Even in the big-time world of college athletics, the new Carmelo K. Anthony Basketball Center made a monumental splash. With a price tag of $19 million, the Syracuse University practice center garnered national attention – not only for its fancy accoutrements, but for the $3 million individual donation that came from the school’s national-championship-winning alumnus and the facility’s namesake.

The dedication for the building was packed, featuring the men’s and women’s coaches, current players, Anthony himself and 250 donors and invited guests. To commemorate the event, which took place in September 2009, Syracuse put out a call to several promotional product distributors to solicit ideas. Creativity ultimately won the day when one distributor presented his idea: a navy mug with a picture of the building and the university’s trademark “S” logo. The kicker: special ink that caused the image to change when the mug is filled with liquid.

The Melo Center dedication showcases all the best qualities of a successful promotion in the education marketplace. The never-ending slate of events. The multitude of departments and student groups. The constant emphasis on marketing and recruitment. And lastly, a reward for strategies that go beyond just the cheapest price.

A business study conducted in fall 2009 found that nearly half of educational institutions expected to spend more on marketing in the second half of 2009 than the previous year. (The next-closest industry was only 27%). Nearly two-thirds (64%) of schools increased or maintained their promotional product spending in 2009. And out of all the industries surveyed, the education market had the highest number of respondents who believed promotional products deliver a positive return on investment.

Promotional marketing in the education sector is typically steady, because the market is believed to be a recession-proof one. “I don’t think it’s as adversely tuned into the peaks and valleys of the economy,” says one promotional products distributor. “I think it is more stable.

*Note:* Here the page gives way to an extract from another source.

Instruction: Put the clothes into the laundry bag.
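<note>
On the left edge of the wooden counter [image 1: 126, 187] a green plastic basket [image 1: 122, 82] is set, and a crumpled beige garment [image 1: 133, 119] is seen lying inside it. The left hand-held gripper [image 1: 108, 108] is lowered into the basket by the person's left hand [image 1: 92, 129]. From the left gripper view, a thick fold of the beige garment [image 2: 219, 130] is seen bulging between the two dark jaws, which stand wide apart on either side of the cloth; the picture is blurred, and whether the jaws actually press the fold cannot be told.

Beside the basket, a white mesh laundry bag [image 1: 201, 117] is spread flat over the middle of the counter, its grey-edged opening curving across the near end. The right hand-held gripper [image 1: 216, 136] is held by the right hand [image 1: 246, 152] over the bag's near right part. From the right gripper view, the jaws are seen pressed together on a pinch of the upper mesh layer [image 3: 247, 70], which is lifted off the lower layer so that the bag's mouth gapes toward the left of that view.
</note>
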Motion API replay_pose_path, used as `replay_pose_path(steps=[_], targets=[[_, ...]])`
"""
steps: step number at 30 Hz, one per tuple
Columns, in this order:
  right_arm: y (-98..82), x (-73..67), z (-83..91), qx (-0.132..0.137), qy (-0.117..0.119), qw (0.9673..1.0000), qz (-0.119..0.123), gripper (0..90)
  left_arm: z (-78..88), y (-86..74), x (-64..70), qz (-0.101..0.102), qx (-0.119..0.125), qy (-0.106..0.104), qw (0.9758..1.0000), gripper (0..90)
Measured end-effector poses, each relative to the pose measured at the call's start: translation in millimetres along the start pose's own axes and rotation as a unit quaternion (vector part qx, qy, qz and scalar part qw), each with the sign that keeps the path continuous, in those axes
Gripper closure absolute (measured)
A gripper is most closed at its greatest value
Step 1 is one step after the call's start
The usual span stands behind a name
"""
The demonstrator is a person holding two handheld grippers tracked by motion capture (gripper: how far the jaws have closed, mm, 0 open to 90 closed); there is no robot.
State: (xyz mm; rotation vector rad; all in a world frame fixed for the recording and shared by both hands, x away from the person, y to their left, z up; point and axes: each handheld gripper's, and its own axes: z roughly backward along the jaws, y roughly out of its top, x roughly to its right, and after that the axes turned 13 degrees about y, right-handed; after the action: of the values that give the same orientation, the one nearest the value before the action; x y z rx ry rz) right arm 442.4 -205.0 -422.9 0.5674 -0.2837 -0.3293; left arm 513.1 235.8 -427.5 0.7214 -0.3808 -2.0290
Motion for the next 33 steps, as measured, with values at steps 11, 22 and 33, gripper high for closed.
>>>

Yes, during down times they may have fewer students. But they don’t eliminate departments, and their budgets may be reduced, but they’re not eliminated.”     

Not only is the face of school marketing changing in the digital revolution, but the very idea of what constitutes a school is being radically transformed. The result is great challenges for those who fall behind the curve – and tremendous opportunity for those who can forecast the future of education.

Schools’ schedules are jam-packed with events. “There’s always something on a college campus that they want to commemorate,” says an account executive for an ad specialties company that works with schools like Texas Tech, Loyola-New Orleans, Auburn and many more.

A huge variety of items cater to educational institutions, thanks to the number of people involved and the wide range of individual preferences. When it comes to alumni groups and administrators, “They’re very concerned about how their logo looks, and they’re looking for classics,” says a rep for a custom-apparel company. “They’re looking for mugs, stainless-steel thermoses, things they know will last five or 10 years and alumni will look at and say, ‘Yeah, that’s something I want.’ ”

In comparison, the rep adds, “The students are looking for what’s hot now.” In translation, that means fashion that’s in tune with the times and tech toys that appeal to students’ electronic interests.